▸ **What the task asks**
Give back the lines of the entries below exactly as written, from the first line to the line holding "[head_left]", both included, with the pictures omitted.

(Records from a data source)
- - - - -

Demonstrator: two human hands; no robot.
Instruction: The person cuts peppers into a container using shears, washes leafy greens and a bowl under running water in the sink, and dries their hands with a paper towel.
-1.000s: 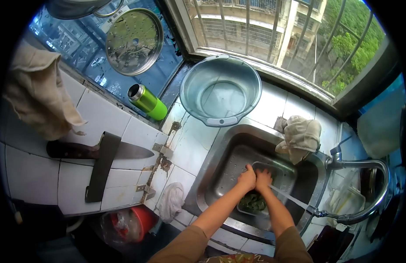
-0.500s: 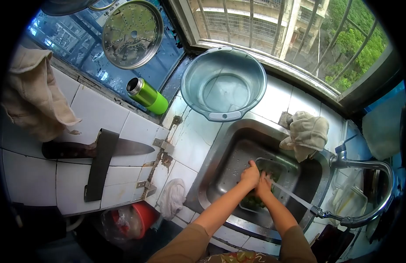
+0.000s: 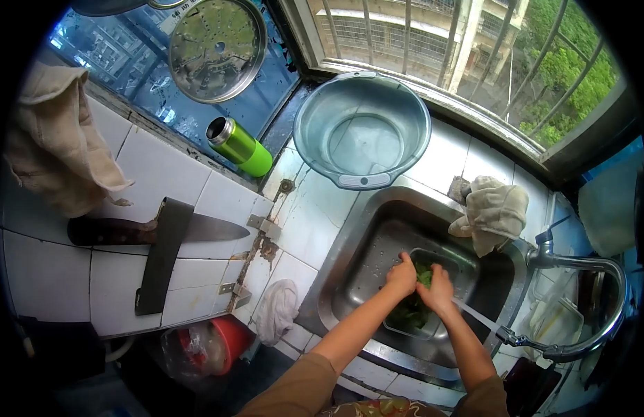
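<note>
beyond the fingers (image 3: 440, 274), a window (image 3: 475, 104) with upright bars (image 3: 408, 35) lets in daylight; a pale building (image 3: 426, 45) and green trees (image 3: 588, 87) show outside. left of the fingers, white tiles (image 3: 301, 226) meet at a stained, chipped seam (image 3: 247, 278); farther off, a blue pane (image 3: 145, 83).

Green bottle (image 3: 240, 147) and a knife (image 3: 211, 228) beside a barred window (image 3: 433, 45)
The knife runs behind a dark strap (image 3: 165, 254) on white tiles (image 3: 158, 163), a beige cloth (image 3: 68, 149) near its handle; a round perforated metal tray (image 3: 218, 52) is near the bottle, and a pale rag (image 3: 277, 311) near a red bucket (image 3: 231, 342).
</note>
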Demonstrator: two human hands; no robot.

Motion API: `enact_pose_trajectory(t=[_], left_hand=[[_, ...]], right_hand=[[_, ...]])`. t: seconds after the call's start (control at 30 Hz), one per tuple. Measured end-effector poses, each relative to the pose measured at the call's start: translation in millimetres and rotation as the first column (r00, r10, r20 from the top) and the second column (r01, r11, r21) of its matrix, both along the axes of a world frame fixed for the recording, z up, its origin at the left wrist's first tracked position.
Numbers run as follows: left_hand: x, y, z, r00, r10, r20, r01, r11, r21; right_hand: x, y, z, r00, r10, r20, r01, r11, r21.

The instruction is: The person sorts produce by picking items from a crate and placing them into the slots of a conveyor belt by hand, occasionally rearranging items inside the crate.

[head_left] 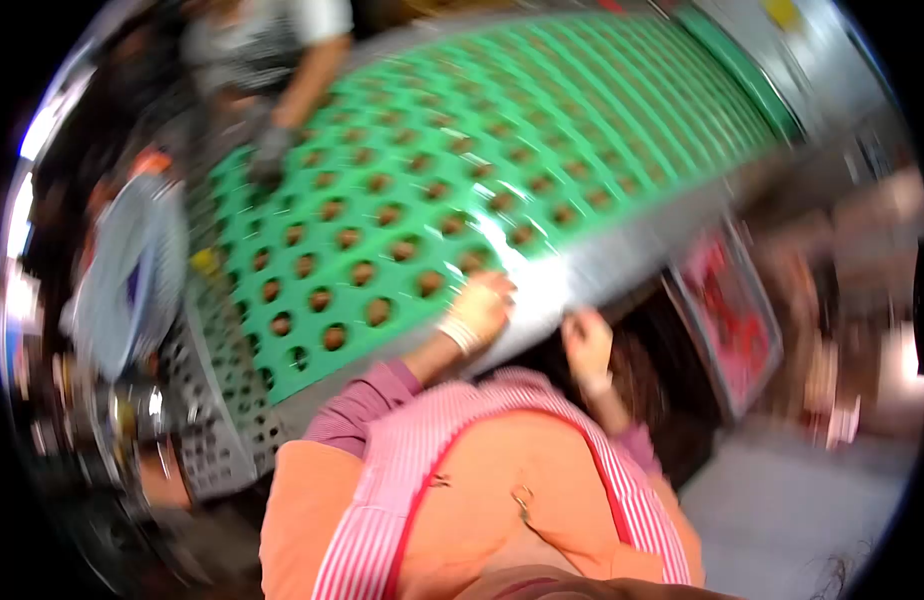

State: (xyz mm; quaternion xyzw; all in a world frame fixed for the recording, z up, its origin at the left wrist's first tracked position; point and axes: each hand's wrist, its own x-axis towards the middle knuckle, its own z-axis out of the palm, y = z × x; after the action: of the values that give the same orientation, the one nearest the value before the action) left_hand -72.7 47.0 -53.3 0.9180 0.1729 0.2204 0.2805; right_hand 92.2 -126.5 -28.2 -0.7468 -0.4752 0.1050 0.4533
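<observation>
A green sheet (322, 265) with rows of round holes stretches across the view, and small brown roundish pieces (379, 311) sit in many of the holes. My left hand (482, 308) lies at the sheet's near edge, over the shiny metal border (542, 290), its fingers loosely stretched out. Nothing shows in it. To the right, my right hand (587, 345) hovers just off the metal border with its fingers curled in. Motion blur hides whether it holds anything small.
Across the sheet, a person's gloved hand (272, 155) is at its far left edge. A pale round basin (132, 275) stands at the left, beside a perforated metal panel (217, 390). At the right is a grey-rimmed crate (767, 330) with red contents. Metal machinery (782, 60) borders the sheet's far right end.
</observation>
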Motion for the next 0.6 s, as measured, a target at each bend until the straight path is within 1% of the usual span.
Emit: enact_pose_trajectory(t=[0.03, 0.07, 0.1, 0.13, 0.17, 0.2, 0.23, 0.3, 0.33, 0.37, 0.43, 0.5, 0.53, 0.57, 0.6], left_hand=[[19.9, -6.8, 9.7, 0.991, -0.059, -0.121, 0.073, 0.991, 0.116], [45.1, -14.7, 23.3, 0.947, -0.064, -0.316, 0.106, 0.988, 0.116], [66.2, -20.6, 28.9, 0.96, -0.178, -0.218, 0.201, 0.976, 0.086], [77.5, -21.3, 11.9, 0.984, -0.165, -0.073, 0.176, 0.968, 0.178], [84.5, -23.3, -15.5, 0.983, -0.143, -0.112, 0.167, 0.953, 0.252], [95.8, -36.8, -17.1, 0.962, -0.158, -0.223, 0.223, 0.925, 0.307], [100.2, -40.8, -10.2, 0.945, -0.09, -0.314, 0.218, 0.889, 0.402], [108.1, -36.5, -16.3, 0.953, -0.134, -0.27, 0.23, 0.902, 0.365], [109.7, -36.2, -14.8, 0.953, -0.135, -0.271, 0.234, 0.897, 0.375], [112.5, -37.2, -13.1, 0.94, -0.119, -0.321, 0.242, 0.894, 0.377], [114.1, -38.8, -14.3, 0.935, -0.103, -0.34, 0.242, 0.885, 0.397], [114.3, -43.3, -14.5, 0.933, -0.095, -0.346, 0.237, 0.886, 0.397], [114.8, -43.3, -14.0, 0.933, -0.091, -0.349, 0.235, 0.887, 0.397], [115.8, -42.2, -12.3, 0.929, -0.093, -0.358, 0.241, 0.885, 0.398], [117.0, -40.5, -9.4, 0.926, -0.094, -0.366, 0.248, 0.883, 0.398]], right_hand=[[29.8, -16.3, 1.5, 0.98, -0.194, -0.036, 0.195, 0.981, 0.004], [70.5, -34.7, -6.2, 0.943, -0.312, -0.114, 0.323, 0.942, 0.092], [115.1, -60.7, -5.9, 0.905, -0.422, -0.057, 0.425, 0.9, 0.093], [151.1, -78.5, -3.4, 0.835, -0.522, -0.174, 0.534, 0.845, 0.031], [184.9, -109.0, -18.8, 0.747, -0.644, -0.163, 0.656, 0.754, 0.028], [194.8, -141.4, -11.6, 0.591, -0.717, -0.369, 0.757, 0.652, -0.054], [210.6, -152.1, -5.7, 0.444, -0.694, -0.567, 0.795, 0.597, -0.108], [220.1, -195.1, -26.1, 0.402, -0.818, -0.412, 0.811, 0.527, -0.255], [222.8, -208.3, -41.4, 0.407, -0.849, -0.338, 0.797, 0.51, -0.323], [221.6, -220.0, -61.3, 0.432, -0.853, -0.294, 0.755, 0.52, -0.4], [223.3, -242.4, -135.8, 0.438, -0.819, -0.37, 0.602, 0.573, -0.556], [209.4, -226.7, -154.6, 0.637, -0.731, -0.245, 0.37, 0.569, -0.734], [187.0, -204.7, -126.0, 0.735, -0.673, -0.089, 0.345, 0.484, -0.804], [176.0, -193.9, -129.4, 0.768, -0.627, -0.133, 0.253, 0.488, -0.835], [166.0, -178.7, -124.9, 0.897, -0.442, -0.033, 0.169, 0.411, -0.896]])
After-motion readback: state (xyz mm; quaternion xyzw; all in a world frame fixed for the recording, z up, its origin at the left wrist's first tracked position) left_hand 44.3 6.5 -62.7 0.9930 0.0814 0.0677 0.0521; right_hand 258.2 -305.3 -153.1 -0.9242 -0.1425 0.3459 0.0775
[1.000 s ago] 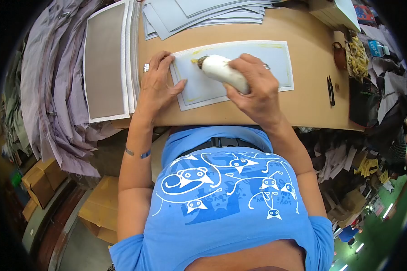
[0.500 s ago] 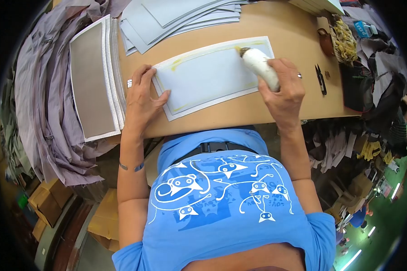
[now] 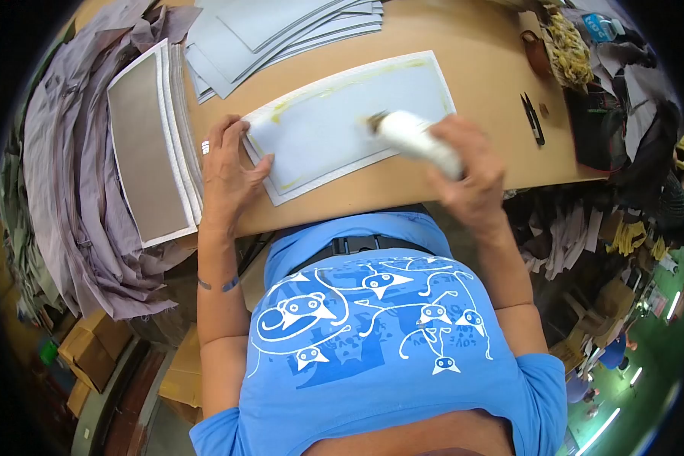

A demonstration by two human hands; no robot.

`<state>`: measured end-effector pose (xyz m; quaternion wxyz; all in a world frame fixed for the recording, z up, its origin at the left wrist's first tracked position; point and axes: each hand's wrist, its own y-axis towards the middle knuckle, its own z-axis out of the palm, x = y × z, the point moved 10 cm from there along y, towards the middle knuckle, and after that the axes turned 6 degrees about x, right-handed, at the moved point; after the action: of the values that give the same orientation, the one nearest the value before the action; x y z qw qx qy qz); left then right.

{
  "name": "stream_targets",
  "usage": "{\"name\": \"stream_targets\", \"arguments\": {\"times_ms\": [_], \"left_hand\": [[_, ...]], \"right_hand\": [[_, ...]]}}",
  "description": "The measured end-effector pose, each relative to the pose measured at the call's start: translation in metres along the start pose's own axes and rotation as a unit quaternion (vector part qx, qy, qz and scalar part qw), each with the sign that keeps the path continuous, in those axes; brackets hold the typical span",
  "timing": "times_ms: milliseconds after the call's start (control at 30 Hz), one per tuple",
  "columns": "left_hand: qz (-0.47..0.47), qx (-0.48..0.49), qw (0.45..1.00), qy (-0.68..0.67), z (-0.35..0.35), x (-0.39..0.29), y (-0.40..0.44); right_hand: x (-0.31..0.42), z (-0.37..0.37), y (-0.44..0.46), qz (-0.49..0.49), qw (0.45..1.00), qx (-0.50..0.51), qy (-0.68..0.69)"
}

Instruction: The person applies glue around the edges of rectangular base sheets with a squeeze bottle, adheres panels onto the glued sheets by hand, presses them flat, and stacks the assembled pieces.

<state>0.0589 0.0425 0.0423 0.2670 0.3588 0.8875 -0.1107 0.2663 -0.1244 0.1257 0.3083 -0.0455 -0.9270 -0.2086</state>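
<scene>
- Left hand (image 3: 232, 163): fingers parted, at the left edge of the grey panel (image 3: 323, 125).
- Right hand (image 3: 473, 169): fingers gripping the white brush-tipped bottle (image 3: 416, 138) over this panel.

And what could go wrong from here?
The left hand rests close to yellow smears near the left end of the sheet, so it might smudge them. The white tool in the right hand has its brown tip over the sheet's middle, where it could leave a stray mark. Only the left hand steadies the sheet, so its far end might swing.
</scene>
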Motion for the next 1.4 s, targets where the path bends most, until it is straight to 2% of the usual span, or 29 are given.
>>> {"name": "stream_targets", "arguments": {"times_ms": [133,333,433,533,633,767,867,933,1000,1100,1167,1200,1300,1400], "left_hand": [[0.006,-0.001,1.0,0.009,0.001,0.002,0.0],[-0.002,0.0,1.0,0.004,0.001,0.002,0.0],[0.0,-0.002,1.0,0.011,0.001,0.003,0.0],[0.004,-0.002,1.0,0.016,0.002,0.001,0.001],[0.007,-0.009,1.0,0.008,0.0,-0.001,0.0],[0.039,-0.048,0.996,0.058,-0.006,-0.015,-0.002],[-0.028,-0.039,0.998,0.029,-0.003,-0.011,-0.009],[-0.077,-0.047,0.988,-0.123,0.004,0.004,-0.011],[-0.122,-0.04,0.951,-0.283,0.01,0.014,-0.013],[-0.16,-0.023,0.849,-0.503,0.015,0.017,-0.018],[-0.152,-0.019,0.776,-0.611,0.016,0.016,-0.022],[-0.144,-0.016,0.759,-0.635,0.017,0.016,-0.023],[-0.095,-0.043,0.825,-0.555,0.02,0.021,-0.028],[-0.047,-0.058,0.871,-0.486,0.021,0.024,-0.03]], "right_hand": [[0.029,0.041,-0.009,-0.004,0.993,0.119,0.01],[-0.018,-0.016,-0.024,0.057,0.994,0.03,-0.088],[-0.011,-0.014,-0.018,0.031,0.997,0.003,-0.073],[0.011,0.018,-0.007,0.005,0.999,0.038,-0.025],[0.008,0.025,-0.005,0.01,0.998,0.047,-0.05],[-0.03,-0.022,-0.009,0.019,0.993,-0.035,-0.111],[-0.102,-0.049,-0.035,0.257,0.959,-0.098,0.07],[-0.14,-0.051,-0.053,0.288,0.902,-0.167,0.274],[-0.179,-0.042,-0.071,0.295,0.814,-0.216,0.452],[-0.214,-0.045,-0.089,0.275,0.784,-0.312,0.46],[-0.222,-0.05,-0.092,0.268,0.797,-0.335,0.424],[-0.224,-0.053,-0.093,0.264,0.804,-0.346,0.406],[-0.221,-0.061,-0.093,0.28,0.86,-0.338,0.259],[-0.206,-0.065,-0.084,0.3,0.917,-0.246,0.089]]}}
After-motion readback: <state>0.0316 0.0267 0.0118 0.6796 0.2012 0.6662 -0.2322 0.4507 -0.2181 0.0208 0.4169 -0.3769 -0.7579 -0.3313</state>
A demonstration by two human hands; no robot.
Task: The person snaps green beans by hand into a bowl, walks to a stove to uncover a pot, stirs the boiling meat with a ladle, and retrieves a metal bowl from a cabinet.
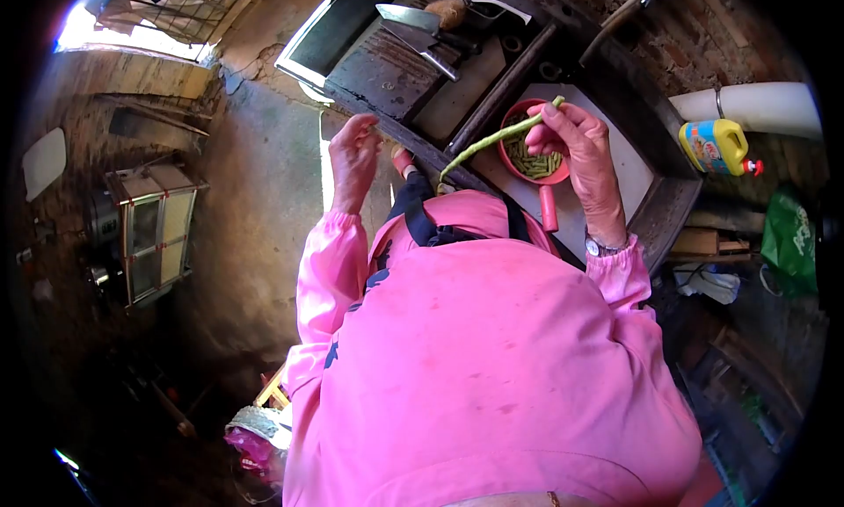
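Green bean (492, 141) was pinched near far-right end by right hand's (587, 151) fingers, slanting near-left; left hand's (353, 160) fingers curled apart, contents unclear.

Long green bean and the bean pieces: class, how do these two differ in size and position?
The long bean is one slender length; the bean pieces are short. The long bean is in the right hand; the bean pieces lie in the red bowl. Both are greenish.
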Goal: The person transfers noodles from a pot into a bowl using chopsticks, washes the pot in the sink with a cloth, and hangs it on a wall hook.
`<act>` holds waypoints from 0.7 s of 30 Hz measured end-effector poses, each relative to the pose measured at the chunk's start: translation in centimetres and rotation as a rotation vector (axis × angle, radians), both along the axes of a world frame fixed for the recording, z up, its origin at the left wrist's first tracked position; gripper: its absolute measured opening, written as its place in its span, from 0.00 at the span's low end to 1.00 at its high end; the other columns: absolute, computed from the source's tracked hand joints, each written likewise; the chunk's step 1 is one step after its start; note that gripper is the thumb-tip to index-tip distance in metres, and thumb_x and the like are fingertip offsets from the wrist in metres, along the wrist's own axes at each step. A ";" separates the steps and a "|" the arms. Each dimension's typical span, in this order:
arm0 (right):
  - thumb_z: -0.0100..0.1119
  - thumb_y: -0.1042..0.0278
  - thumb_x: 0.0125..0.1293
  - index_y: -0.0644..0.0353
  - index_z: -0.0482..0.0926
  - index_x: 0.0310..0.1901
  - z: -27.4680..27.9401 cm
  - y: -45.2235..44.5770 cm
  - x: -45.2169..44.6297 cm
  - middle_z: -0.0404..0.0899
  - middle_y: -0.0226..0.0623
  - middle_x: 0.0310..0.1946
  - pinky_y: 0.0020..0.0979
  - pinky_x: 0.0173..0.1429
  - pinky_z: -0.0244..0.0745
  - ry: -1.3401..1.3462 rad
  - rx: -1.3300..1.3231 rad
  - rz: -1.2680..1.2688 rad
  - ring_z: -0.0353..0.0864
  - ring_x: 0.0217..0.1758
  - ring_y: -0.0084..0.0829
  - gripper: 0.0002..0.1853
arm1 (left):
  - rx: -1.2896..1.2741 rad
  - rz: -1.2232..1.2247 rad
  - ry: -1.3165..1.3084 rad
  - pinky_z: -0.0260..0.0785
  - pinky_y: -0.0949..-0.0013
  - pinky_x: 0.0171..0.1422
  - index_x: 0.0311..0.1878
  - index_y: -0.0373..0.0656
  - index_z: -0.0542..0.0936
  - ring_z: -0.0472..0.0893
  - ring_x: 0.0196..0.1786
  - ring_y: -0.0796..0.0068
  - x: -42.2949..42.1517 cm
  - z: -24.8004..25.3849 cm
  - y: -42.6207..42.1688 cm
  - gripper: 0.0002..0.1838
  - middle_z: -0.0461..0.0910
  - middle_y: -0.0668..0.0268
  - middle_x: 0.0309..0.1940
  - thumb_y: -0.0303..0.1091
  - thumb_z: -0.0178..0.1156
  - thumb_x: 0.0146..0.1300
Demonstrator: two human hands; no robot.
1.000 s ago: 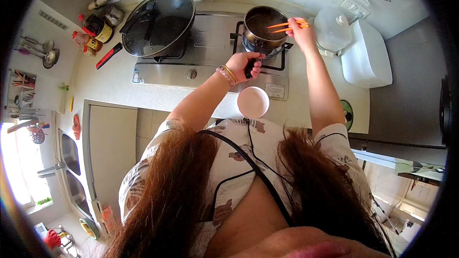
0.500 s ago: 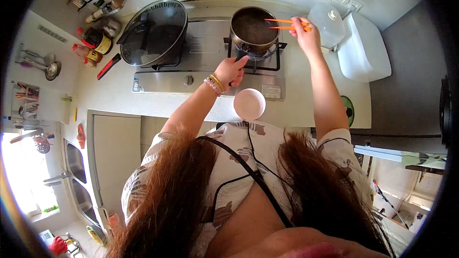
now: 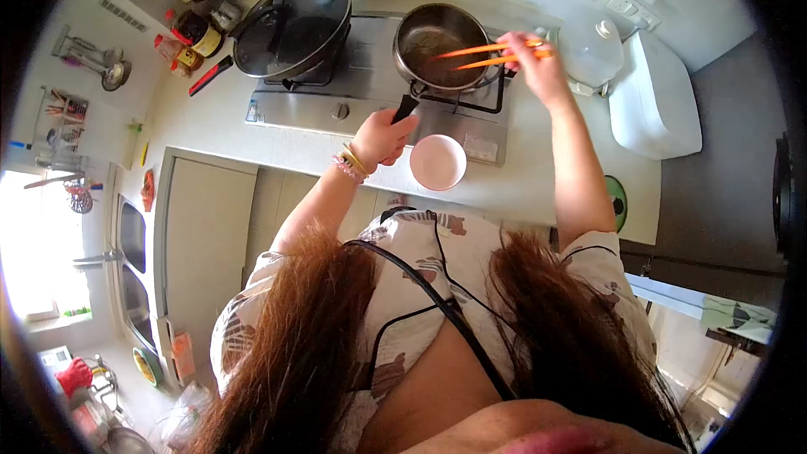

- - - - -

▸ **Solution for this task**
Demonstrator: two human hands; no robot.
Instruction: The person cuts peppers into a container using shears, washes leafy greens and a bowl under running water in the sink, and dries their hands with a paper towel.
-1.000s: 
-0.500s: 
+0.000s: 
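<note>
beyond the fingers (image 3: 440, 274), a window (image 3: 475, 104) with upright bars (image 3: 408, 35) lets in daylight; a pale building (image 3: 426, 45) and green trees (image 3: 588, 87) show outside. left of the fingers, white tiles (image 3: 301, 226) meet at a stained, chipped seam (image 3: 247, 278); farther off, a blue pane (image 3: 145, 83).

Green bottle (image 3: 240, 147) and a knife (image 3: 211, 228) beside a barred window (image 3: 433, 45)
The knife runs behind a dark strap (image 3: 165, 254) on white tiles (image 3: 158, 163), a beige cloth (image 3: 68, 149) near its handle; a round perforated metal tray (image 3: 218, 52) is near the bottle, and a pale rag (image 3: 277, 311) near a red bucket (image 3: 231, 342).
</note>
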Demonstrator: two human hands; no robot.

Motion API: `enact_pose_trajectory(t=[_], left_hand=[[_, ...]], right_hand=[[_, ...]])`. t: seconds after the call's start (control at 30 Hz), one per tuple. Measured end-effector poses, each relative to the pose measured at the call's start: translation in millimetres and rotation as the first column (r00, r10, r20 from the top) and the second column (r01, r11, r21) of its matrix, both along the axes of a world frame fixed for the recording, z up, its origin at the left wrist's first tracked position.
Numbers run as follows: left_hand: x, y, z, r00, r10, r20, r01, r11, r21; right_hand: x, y, z, r00, r10, r20, r01, r11, r21.

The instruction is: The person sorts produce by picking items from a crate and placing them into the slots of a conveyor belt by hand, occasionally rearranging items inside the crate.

[head_left] 

That is the complete output.